How does relative humidity affect our music?



Winter is here in the Northern Hemisphere, so things are changing both outside and in.

Last week I posted a thread because I cleaned my current CD player for the first time using an old Milty CD Lens Cleaner that I found when I rearranged my CD rack. I thought, and still think, that perhaps one or more pieces of the brushes broke off and were still on the lens. The music wasn't a precise as it was before, and I was fearful that I'd damaged the laser with the cleaning.

Another thing that was noticeable was a very significant amount of excess bass. That didn't make any sense to me because I couldn't see how anything like a laser misreading would increase the bass like that.

Now I'm wondering if the excess bass might be a result of low relative humidity in my room. I checked it and it was 30%. I pulled the humidifier off of the shelf in the garage and set it up between the living room and dining room but couldn't even get the humidity up to 40%, so I went and bought a second one for the back part of the house. Now I have the relative humidity up between 40%-50% and the bass sounds fine.

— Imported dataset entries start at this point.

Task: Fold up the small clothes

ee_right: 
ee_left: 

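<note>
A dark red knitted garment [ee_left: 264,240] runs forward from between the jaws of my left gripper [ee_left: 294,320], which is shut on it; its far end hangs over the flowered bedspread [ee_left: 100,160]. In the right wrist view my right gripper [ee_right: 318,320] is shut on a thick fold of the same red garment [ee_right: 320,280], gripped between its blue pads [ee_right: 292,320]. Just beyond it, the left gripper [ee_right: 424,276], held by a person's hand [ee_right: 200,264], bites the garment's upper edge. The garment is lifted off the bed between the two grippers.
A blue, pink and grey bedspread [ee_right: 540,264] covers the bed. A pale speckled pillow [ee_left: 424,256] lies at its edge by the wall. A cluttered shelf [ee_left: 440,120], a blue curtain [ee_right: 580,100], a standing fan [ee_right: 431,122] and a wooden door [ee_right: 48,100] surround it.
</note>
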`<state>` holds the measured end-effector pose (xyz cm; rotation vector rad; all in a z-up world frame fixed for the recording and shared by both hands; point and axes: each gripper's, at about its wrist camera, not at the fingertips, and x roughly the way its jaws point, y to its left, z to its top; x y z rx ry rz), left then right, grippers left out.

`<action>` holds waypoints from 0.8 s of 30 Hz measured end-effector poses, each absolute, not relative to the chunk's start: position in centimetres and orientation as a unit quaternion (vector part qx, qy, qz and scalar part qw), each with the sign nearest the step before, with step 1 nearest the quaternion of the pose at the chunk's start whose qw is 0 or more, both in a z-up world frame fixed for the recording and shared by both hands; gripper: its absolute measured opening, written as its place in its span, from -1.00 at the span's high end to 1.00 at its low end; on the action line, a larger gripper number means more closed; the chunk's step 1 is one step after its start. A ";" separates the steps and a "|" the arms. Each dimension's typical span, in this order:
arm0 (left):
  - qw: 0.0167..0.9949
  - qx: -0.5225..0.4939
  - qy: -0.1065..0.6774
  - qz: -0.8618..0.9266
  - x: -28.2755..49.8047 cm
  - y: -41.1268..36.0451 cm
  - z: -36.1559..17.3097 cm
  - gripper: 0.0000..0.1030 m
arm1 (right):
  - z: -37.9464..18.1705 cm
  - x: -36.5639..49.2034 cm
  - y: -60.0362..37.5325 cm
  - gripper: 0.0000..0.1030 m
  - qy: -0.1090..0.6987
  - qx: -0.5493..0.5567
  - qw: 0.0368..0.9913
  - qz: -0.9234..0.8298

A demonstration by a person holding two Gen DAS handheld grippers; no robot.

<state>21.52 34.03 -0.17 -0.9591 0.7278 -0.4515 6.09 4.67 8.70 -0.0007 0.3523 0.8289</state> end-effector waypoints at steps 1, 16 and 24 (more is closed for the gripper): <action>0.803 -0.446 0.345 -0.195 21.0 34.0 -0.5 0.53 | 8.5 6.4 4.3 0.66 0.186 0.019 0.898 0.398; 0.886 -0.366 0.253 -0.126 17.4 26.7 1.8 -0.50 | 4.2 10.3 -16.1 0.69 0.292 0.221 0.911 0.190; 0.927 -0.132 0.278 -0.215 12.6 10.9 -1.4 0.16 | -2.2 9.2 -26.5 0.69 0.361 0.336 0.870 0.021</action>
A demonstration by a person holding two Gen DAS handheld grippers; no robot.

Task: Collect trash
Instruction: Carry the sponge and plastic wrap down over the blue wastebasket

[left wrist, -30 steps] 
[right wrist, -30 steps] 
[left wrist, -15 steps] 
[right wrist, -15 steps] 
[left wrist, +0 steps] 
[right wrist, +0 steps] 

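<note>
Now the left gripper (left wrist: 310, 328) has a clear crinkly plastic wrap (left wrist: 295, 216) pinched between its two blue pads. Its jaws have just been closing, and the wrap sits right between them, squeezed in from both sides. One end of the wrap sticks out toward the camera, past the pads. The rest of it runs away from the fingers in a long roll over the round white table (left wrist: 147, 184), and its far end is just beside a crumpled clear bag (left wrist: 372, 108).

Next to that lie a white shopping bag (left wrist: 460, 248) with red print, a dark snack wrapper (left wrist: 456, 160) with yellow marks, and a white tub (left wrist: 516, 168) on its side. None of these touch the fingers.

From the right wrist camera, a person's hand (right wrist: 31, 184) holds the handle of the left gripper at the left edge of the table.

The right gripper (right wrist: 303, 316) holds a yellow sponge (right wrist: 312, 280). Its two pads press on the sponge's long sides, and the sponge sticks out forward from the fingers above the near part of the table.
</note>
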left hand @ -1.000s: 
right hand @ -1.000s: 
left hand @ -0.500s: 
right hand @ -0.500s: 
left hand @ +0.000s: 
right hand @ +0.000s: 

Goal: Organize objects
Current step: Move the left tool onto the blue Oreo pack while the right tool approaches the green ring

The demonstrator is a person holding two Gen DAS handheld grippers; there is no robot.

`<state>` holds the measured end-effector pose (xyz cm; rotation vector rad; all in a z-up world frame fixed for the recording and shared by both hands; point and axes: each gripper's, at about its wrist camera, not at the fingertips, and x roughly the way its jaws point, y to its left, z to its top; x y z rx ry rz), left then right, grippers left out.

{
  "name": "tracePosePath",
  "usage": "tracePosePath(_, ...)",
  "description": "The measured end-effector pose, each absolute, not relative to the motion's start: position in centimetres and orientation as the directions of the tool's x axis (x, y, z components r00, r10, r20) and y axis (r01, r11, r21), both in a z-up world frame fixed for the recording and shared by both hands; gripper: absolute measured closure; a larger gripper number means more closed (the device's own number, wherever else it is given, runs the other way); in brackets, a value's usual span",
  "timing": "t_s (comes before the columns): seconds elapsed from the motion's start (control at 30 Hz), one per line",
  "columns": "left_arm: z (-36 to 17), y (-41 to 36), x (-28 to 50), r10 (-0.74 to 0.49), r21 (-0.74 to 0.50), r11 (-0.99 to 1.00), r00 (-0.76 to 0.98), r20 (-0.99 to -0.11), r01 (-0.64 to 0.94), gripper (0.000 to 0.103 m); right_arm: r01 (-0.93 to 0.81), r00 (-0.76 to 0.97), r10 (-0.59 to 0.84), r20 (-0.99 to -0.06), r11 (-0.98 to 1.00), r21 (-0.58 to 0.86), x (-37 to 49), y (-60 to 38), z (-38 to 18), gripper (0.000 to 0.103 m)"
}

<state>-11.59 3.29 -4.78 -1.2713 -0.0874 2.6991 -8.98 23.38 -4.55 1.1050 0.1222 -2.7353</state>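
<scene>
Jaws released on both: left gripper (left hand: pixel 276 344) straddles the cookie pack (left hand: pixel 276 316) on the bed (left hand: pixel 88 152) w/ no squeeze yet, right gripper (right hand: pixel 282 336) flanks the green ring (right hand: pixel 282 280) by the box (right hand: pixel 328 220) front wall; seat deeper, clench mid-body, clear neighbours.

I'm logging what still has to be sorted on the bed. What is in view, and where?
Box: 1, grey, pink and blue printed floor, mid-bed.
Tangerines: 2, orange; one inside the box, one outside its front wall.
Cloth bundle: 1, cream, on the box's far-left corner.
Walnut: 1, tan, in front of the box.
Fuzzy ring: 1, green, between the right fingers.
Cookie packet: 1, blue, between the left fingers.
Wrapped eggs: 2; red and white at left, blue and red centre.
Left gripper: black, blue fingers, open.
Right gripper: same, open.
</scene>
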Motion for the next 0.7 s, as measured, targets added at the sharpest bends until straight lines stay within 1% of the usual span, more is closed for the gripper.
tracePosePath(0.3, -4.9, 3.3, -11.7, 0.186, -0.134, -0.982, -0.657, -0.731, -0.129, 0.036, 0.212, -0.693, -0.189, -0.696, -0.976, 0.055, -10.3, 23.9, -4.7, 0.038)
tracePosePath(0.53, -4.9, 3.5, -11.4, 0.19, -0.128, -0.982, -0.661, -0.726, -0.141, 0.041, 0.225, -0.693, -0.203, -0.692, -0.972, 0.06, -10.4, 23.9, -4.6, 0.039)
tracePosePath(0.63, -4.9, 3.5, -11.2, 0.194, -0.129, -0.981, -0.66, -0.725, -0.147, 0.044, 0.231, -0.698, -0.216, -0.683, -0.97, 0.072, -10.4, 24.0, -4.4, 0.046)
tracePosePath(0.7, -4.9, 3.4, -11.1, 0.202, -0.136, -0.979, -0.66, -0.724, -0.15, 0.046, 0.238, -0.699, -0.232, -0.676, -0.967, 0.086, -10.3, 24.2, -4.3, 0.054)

My question is: was it the lack of humidity that caused this problem and if so, why? Did it affect the sound waves traveling through the air? Did it in someway dry out the absorption panels, making them more reflective instead of absorbing as they normally do? I also noticed that my sinuses were congested due to the change in the weather, so was it just my hearing?

Has anyone else noticed this, or have any thoughts on this?

Thanks,
Chuck
krell_man
Since humidity changes the density of the air, its a pretty safe bet that transmission of sound waves formed by differences in air pressure will vary somewhat as humidity varies. The question will be how much different and whther significant enough to make a difference or not.

If you can do controlled listening tests where you are able to control the humidity and do some sort of objective listening test, you are probably in the best position to determine if in fact it is worth worrying about or not.

OF course, it can be hard to set up such tests properly where any changes heard are accountable to a specific dependent variable, like relative humidity. What if barometric pressure is significantly different? That could have a similar effect.

But relative humidity having some effect on sound is certainly a possibility FWIW, I would say. Not sure how much sleep I would loose over it though.
Would think humidity affects wood pulp speaker cones. I know humidity changes affect wooden musical instruments and gut strings.